Anita's family grows corn every year even though the paddy fields are barren. But a family of four has to buy food to meet their daily needs . She said, ``We buy one to one and a half lakhs a year, by making rice and corn.'' Cultivating season and other times except for festivals are in India. 

On the other hand, the wife has to buy and bring rice, feed the children, send them to school, do the household chores, and cultivate the fields alone . This has been a daily routine for him since 6/7 years from the time he wakes up in the morning till he sleeps. 

It illustrates the doubling and tripling of women's workloads due to climate-related disasters and food insecurity. Men and young generation are rarely found in the village as family members from every house have to go to work abroad to avoid morning-evening chores and to cover the family's expenses. "Nowadays, there is a trend in the village to go abroad and earn there," says Bichari Thapa, the ward president of Hatuwagadhi-2, "but no matter how hard we farm, we cannot grow enough to eat all year round, so it has become a necessity for one member of the family to migrate abroad, be it a man or a woman."
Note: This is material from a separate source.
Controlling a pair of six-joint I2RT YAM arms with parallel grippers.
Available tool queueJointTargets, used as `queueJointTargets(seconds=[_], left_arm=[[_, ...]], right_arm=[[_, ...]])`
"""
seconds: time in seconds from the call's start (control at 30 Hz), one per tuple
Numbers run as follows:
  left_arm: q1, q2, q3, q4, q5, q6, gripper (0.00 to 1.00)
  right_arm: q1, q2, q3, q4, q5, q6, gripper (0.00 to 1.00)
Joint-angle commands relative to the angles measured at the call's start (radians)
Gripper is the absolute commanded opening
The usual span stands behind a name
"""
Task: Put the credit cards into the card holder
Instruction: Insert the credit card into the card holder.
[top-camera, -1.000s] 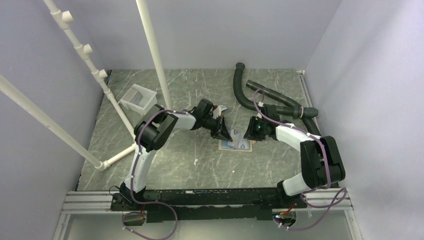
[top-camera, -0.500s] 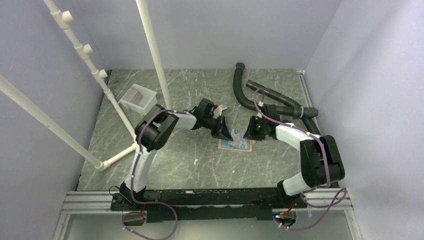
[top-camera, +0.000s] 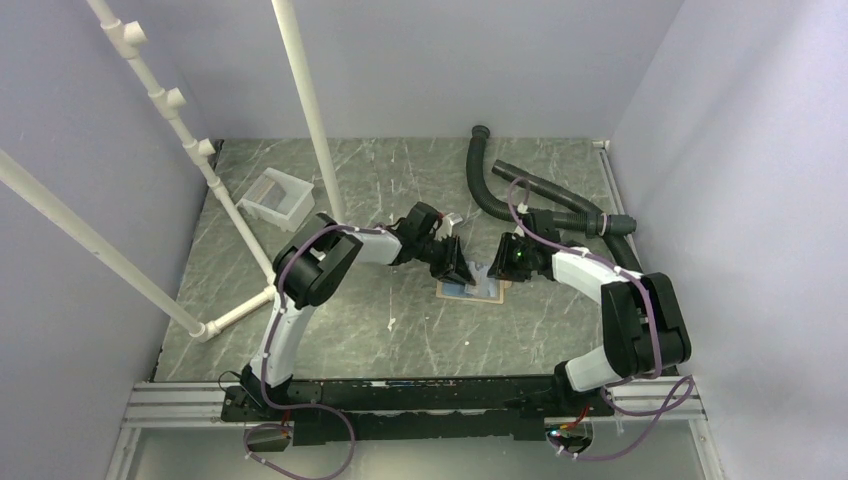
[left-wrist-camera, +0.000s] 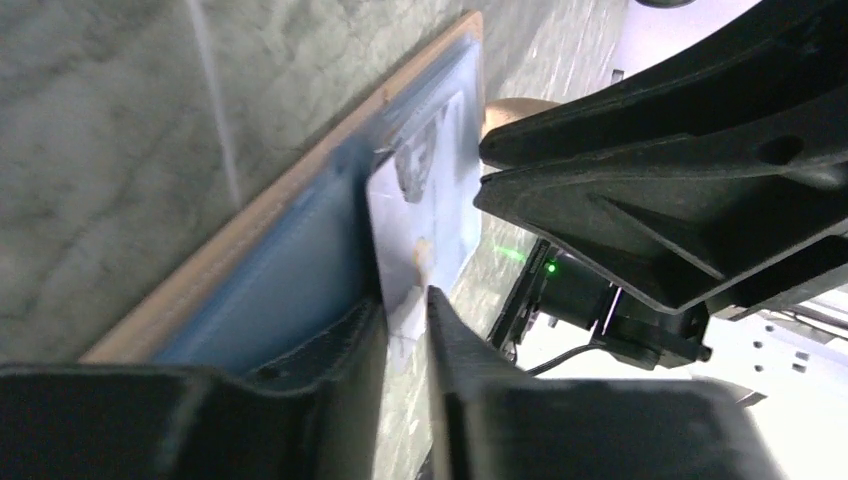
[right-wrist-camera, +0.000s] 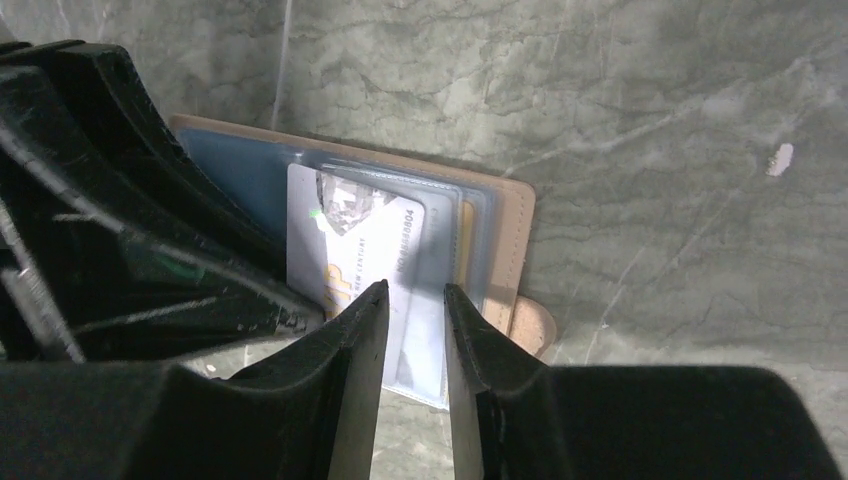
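The card holder lies open on the table, tan outside, pale blue-grey inside; it shows in the left wrist view and the right wrist view. A pale grey credit card sits partly in its clear pocket. My left gripper is at the holder's left side, shut on that card's edge; the card passes between its fingertips. My right gripper hovers low over the holder's right part, jaws a narrow gap apart, nothing between them. A golden card edge shows in a pocket.
The holder's round snap tab sticks out at its right edge. A white open tray stands at the back left. Black hoses lie at the back right. White pipes rise on the left.
My left arm has shifted a little to the right, toward the holder, with the card. My right arm has hardly moved.
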Motion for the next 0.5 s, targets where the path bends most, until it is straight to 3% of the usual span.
queueJointTargets(seconds=[0.0, 0.07, 0.17, 0.47], left_arm=[[-0.028, -0.09, 0.009, -0.119, -0.15, 0.082, 0.36], [-0.037, -0.112, 0.017, -0.161, -0.196, 0.107, 0.46], [-0.054, -0.12, 0.044, -0.242, -0.226, 0.145, 0.54], [-0.143, -0.06, 0.216, -0.416, -0.348, 0.251, 0.53]], right_arm=[[-0.023, -0.022, -0.04, -0.066, 0.07, 0.003, 0.31], [-0.038, -0.027, -0.047, -0.063, 0.067, 0.005, 0.3], [-0.046, -0.021, -0.051, -0.054, 0.053, 0.006, 0.29], [-0.045, 0.017, -0.062, -0.005, -0.084, 0.01, 0.14]])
Since the 1960s, roads and electrification have expanded in the village. It seems that development is coming into the village. But due to drought and lack of drinking water sources, living in the village has become difficult and the process of leaving that place has also increased, said Thapa, Ward President. The one-crop fields have turned into forests . "The village started to be divided in such a way that earlier people from one village were not known, now people from six/seven villages can be counted sitting at home," said Dipendra Thapa, another resident of Hatuwagadi.

"Not only to do the pruning in the farm, but also the people who go to Malami when they are sick and ill," said local Ramkumar Rai. 

According to the 'electrical picture 2078' of Hatuwagadhi rural municipality, 72.22 percent of the 3 thousand 866 households of this municipality which are made up of Ranibas, Sindrang, Khairang, Homtang, Patlepani and Hasanpur VDCs depend on farming for their daily livelihood. However, it is not enough to eat throughout the year. 79.51 percent of the households have consumed the crops grown by them within 6 months. They have no food storage from the first day of the seventh month every year . In the village, the families who could buy rice and eat it were considered upper class . Now even those who earn by working all day do not get rice. 

Manish Raj Pandey, Head of Climate Change Division at National Nature Conservation Fund, says that in the eastern hills, there is a long drought, no rain, floods and landslides, unseasonal rains, temperature rise and other unexpected weather events due to climate change are increasing. "This has directly affected the livelihood of the farming families, mainly due to the decrease in the fertility of the soil and the increase in the incidence of diseases and the decrease in food production," he said.

"Despite the onset of monsoon, heavy rains in a short period of time have started causing landslides in the mountains and floods in the plains," another climate change expert Madhukar Upadhya said, "This is the third consecutive year of drought across the country without an average amount of winter rainfall." 

Even the winter rains entering from western Nepal pass through the far west and emanate in the hilly parts of Karnali, so the eastern hills have stopped reaching Bhojpur. 

After the road network is connected with Terai, the trees growing in barren fields are being cut and sold in Hatuwagadi. The middleman buys the plot by paying lakhs from the landowner . They use dozers to dig roads that can be driven by tractors. For the time being, although the sale and purchase of wood has created employment and income, it seems that the challenge will increase with the expansion of roads everywhere. "After the arrival of the local government, there are hardly any villages where the roads have not been completed. When the drought is getting longer, the water source has dried up due to random road expansion," he said.

In the first week of June, during the onset of monsoon, the neighboring district of Bhojpur, Sankhuwasabha, was hit by a flash flood.